Could you copy every line in the listing below that has the word "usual"?

**GIVEN INFORMATION**
>>>>>
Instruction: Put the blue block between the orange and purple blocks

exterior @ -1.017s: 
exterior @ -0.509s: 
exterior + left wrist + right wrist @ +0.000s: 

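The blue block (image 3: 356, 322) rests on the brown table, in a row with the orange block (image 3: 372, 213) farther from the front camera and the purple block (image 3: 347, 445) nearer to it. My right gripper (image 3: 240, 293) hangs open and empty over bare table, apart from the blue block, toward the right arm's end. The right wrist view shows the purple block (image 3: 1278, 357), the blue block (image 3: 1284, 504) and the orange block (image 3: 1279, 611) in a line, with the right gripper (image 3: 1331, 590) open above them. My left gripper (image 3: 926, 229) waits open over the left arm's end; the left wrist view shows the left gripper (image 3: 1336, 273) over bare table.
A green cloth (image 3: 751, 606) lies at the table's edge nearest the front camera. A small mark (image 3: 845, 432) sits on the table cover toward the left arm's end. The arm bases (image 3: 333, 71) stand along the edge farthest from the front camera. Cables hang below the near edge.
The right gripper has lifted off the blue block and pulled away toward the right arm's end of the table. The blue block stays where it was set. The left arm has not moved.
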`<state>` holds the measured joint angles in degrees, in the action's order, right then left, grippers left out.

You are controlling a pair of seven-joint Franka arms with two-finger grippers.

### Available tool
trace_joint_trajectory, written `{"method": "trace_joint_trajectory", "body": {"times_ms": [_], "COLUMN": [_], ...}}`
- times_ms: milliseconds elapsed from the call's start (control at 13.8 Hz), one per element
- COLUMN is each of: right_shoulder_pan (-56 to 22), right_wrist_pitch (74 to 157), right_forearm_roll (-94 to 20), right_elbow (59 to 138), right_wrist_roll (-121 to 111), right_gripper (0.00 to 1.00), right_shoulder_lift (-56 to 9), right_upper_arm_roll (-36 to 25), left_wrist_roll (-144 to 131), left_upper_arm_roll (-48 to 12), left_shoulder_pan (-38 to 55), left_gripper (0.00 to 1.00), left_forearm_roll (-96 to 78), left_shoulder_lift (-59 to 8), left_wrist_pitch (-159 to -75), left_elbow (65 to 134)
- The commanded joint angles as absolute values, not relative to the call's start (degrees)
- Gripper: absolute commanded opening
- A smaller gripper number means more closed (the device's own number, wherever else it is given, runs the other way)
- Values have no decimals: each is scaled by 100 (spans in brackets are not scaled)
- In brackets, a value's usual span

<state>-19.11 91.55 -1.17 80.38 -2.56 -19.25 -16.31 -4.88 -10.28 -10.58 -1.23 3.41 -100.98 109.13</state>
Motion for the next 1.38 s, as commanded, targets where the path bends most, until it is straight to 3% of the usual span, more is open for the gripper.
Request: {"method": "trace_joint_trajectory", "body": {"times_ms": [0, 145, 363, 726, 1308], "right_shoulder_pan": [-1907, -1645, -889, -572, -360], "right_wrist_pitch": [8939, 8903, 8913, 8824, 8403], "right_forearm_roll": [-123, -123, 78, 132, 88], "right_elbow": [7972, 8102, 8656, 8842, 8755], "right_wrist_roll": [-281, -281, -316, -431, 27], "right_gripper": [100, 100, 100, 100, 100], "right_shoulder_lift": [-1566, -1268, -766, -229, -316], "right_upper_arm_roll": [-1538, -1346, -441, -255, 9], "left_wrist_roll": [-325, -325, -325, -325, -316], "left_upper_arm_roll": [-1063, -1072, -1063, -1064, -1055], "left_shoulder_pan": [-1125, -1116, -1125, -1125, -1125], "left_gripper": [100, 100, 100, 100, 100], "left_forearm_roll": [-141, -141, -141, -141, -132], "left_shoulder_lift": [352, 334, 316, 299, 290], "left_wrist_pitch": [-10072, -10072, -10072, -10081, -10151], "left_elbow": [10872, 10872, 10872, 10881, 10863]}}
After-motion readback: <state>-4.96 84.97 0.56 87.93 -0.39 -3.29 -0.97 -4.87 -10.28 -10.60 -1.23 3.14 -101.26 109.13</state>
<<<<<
**SOLVED EXERCISE**
- In brackets, a value's usual span
Motion for the next 1.38 s, as commanded, targets where the path bends most, until it is straight to 3% of the usual span, more is open for the gripper.

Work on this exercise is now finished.